• What to produce: For the material below, return exactly the lines starting at the line containing "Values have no" and ending at the line containing "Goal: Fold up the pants", both ends included, and no others.
* * *
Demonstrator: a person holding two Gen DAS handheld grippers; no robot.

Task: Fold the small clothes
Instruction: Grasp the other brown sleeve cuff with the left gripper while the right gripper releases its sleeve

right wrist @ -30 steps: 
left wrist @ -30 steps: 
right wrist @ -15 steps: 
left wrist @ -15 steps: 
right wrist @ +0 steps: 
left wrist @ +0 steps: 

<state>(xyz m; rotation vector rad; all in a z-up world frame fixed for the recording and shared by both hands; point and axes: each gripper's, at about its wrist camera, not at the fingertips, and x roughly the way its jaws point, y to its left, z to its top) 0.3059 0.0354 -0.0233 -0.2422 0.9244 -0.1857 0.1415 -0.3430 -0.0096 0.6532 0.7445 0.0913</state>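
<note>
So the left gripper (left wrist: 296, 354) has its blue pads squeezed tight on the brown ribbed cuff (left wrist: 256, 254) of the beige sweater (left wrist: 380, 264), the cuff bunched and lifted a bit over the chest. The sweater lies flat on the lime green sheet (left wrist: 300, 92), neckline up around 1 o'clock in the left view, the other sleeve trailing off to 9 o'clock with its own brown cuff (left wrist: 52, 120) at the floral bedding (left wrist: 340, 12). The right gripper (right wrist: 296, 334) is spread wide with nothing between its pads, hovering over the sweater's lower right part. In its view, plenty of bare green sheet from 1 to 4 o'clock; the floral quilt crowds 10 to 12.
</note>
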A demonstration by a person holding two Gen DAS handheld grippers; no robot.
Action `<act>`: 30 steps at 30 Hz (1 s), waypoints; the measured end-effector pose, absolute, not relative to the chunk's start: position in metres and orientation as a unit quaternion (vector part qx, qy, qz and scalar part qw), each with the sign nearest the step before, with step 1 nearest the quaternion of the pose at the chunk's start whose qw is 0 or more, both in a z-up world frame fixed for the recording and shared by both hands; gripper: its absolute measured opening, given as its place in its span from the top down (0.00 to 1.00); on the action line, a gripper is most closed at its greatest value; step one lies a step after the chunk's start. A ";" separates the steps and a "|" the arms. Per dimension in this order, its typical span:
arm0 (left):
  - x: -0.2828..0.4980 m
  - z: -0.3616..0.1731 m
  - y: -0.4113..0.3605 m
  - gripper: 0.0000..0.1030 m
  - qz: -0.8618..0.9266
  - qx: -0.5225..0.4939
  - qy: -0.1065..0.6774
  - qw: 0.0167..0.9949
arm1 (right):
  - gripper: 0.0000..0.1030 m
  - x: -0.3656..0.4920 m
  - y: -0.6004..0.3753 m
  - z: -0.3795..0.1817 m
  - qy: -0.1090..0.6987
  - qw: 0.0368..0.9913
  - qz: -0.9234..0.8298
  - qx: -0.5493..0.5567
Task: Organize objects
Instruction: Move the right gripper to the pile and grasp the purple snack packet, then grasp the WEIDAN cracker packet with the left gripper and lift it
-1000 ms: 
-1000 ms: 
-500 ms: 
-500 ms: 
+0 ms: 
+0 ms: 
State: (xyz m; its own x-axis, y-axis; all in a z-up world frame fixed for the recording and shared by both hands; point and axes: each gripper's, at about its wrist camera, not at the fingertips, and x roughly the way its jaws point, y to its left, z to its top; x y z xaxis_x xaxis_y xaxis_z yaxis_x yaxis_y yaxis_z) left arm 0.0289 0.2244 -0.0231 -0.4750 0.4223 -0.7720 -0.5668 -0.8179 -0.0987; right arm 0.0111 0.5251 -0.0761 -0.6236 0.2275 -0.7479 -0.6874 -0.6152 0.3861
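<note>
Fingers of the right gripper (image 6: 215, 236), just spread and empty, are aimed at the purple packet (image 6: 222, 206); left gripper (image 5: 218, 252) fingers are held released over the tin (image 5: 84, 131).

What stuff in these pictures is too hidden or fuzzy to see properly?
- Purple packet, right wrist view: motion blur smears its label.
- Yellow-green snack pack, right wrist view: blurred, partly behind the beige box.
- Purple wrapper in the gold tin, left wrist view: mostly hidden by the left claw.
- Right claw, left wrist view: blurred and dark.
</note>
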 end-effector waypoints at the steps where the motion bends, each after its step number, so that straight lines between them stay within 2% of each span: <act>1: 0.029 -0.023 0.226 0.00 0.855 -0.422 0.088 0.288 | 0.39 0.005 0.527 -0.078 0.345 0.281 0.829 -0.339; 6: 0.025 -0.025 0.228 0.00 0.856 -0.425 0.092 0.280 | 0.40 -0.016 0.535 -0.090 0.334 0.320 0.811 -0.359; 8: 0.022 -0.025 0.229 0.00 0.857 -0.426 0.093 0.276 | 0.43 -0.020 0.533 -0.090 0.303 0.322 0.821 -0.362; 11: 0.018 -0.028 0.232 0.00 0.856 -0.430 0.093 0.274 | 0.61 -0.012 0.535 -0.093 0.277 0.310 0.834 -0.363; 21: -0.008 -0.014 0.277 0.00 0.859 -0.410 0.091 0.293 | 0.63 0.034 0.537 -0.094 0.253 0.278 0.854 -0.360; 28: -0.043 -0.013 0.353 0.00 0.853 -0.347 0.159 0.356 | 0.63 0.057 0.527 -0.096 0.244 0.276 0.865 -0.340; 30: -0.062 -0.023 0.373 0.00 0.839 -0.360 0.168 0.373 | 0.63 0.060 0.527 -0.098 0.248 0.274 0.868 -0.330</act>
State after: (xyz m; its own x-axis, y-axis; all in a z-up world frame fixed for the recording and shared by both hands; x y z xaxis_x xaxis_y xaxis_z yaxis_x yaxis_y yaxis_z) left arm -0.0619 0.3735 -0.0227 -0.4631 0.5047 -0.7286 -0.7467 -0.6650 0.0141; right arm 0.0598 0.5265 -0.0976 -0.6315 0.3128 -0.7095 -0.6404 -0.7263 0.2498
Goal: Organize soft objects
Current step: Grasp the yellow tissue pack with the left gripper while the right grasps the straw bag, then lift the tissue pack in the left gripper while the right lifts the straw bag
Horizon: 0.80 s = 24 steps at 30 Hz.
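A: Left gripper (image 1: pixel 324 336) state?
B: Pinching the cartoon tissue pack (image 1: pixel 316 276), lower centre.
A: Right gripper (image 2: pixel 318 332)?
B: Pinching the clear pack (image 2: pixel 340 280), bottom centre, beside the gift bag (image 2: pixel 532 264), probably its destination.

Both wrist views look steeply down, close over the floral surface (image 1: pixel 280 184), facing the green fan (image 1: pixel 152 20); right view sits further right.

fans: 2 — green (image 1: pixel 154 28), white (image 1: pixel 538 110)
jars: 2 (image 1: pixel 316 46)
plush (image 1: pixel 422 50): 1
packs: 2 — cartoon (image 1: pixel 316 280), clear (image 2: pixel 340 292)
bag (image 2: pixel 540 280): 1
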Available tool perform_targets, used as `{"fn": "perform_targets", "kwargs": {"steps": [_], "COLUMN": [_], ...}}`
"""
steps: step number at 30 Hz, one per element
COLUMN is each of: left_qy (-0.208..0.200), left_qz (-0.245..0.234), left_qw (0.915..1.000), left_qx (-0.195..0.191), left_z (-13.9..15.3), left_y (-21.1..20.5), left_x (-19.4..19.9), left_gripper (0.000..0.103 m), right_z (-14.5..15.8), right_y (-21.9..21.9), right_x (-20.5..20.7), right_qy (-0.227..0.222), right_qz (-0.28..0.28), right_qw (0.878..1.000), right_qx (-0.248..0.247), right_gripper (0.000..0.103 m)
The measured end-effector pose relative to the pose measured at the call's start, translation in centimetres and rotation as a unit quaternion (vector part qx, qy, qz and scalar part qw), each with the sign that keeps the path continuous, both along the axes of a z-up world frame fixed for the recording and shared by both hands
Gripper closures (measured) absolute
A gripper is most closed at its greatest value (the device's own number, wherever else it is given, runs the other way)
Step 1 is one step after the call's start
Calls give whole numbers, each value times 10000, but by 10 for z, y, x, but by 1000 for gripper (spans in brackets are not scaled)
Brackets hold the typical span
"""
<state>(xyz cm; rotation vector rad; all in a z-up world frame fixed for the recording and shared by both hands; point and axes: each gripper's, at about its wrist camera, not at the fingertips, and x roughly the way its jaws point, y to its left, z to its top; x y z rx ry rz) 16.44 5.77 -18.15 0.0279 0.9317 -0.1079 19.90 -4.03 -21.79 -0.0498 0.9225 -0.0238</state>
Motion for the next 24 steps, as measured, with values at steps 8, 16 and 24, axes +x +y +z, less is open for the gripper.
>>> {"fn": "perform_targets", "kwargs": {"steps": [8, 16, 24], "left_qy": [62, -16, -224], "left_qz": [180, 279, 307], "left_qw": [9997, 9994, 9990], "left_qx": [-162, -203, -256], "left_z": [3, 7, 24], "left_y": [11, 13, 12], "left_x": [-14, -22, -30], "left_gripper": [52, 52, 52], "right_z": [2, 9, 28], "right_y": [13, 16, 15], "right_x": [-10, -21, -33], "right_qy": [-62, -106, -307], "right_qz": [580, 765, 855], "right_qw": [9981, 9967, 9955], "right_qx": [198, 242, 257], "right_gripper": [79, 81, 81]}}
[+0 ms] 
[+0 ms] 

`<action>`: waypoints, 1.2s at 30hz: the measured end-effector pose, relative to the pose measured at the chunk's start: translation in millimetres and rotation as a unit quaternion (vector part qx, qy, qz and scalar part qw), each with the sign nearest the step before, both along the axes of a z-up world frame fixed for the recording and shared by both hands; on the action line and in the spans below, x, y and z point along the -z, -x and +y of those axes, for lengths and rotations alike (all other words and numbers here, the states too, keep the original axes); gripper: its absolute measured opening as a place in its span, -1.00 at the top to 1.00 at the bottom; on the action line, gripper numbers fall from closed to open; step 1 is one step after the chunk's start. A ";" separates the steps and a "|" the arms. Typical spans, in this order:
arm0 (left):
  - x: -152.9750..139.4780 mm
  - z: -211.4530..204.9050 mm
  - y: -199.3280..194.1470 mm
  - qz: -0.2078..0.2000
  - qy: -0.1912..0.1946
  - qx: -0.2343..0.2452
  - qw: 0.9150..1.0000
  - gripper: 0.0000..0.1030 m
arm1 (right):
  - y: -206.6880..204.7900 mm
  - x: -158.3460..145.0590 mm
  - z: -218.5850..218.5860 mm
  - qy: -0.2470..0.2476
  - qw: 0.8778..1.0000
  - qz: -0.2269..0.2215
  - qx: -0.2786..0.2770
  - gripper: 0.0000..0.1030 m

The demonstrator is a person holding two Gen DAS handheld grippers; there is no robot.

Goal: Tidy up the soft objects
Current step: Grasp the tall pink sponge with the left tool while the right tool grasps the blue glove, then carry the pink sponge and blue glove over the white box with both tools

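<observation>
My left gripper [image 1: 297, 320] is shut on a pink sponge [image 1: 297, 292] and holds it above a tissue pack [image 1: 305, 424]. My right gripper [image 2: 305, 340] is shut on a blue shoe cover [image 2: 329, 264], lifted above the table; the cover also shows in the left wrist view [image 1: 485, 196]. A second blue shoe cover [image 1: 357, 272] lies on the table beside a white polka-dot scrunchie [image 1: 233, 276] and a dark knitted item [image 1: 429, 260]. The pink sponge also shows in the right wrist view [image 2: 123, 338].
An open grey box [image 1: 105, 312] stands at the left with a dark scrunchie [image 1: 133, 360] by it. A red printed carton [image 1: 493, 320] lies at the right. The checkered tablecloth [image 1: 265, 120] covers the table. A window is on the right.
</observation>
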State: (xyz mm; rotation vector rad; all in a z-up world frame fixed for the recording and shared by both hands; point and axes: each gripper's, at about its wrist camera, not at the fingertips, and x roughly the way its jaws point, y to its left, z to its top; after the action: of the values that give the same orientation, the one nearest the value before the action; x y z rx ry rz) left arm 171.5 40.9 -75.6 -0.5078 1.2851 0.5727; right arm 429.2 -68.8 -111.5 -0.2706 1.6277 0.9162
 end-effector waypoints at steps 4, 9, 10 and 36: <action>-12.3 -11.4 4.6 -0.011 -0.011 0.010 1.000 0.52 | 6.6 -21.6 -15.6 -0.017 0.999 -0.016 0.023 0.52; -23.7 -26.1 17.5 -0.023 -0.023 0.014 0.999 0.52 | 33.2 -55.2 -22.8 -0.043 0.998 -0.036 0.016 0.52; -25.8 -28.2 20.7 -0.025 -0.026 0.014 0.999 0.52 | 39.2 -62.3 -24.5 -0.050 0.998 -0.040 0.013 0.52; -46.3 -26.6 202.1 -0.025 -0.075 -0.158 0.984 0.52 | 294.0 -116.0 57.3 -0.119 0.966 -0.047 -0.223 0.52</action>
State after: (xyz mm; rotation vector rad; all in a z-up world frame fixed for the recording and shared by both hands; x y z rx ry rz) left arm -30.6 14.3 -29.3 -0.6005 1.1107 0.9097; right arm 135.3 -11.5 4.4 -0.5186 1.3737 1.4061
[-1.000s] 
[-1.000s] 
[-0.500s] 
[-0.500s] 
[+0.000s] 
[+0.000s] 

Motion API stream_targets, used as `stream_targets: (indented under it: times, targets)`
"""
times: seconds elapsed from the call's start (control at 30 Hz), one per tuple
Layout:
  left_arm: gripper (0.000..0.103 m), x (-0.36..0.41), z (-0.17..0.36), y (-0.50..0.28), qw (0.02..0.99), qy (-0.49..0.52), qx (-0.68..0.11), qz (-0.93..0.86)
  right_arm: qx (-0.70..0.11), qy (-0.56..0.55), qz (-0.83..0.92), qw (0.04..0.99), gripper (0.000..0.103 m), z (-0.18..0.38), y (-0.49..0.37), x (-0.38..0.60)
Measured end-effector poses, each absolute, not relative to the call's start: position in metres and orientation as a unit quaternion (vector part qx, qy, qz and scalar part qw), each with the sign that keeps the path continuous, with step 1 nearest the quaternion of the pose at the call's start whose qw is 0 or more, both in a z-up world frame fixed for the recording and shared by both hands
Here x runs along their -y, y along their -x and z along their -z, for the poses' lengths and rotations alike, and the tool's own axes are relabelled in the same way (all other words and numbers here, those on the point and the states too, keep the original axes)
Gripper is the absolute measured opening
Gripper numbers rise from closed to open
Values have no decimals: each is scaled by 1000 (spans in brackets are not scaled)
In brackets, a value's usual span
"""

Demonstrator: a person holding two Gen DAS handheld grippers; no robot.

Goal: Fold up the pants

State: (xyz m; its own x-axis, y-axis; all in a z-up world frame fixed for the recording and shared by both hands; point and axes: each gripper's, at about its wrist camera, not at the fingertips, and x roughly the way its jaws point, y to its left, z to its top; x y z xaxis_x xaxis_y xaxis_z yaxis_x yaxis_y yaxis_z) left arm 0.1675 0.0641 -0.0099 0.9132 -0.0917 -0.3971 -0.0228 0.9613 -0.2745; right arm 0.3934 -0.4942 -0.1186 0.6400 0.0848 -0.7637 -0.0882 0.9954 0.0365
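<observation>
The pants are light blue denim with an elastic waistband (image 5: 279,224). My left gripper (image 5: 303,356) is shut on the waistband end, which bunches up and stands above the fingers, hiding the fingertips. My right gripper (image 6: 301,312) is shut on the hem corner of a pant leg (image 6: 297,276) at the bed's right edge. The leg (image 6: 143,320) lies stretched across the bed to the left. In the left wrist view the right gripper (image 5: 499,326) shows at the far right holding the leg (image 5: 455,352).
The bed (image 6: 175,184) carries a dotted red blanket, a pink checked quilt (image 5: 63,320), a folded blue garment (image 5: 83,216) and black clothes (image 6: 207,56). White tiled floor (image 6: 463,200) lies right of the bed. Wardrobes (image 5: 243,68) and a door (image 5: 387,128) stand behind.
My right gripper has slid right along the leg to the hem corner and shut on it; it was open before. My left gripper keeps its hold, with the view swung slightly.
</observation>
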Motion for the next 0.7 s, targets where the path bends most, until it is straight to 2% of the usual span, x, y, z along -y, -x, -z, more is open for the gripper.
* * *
• Output for this exercise:
Values have no decimals: each is scaled by 1000 (spans in brackets are not scaled)
In brackets, a value's usual span
"""

Demonstrator: a person holding two Gen DAS handheld grippers; no robot.

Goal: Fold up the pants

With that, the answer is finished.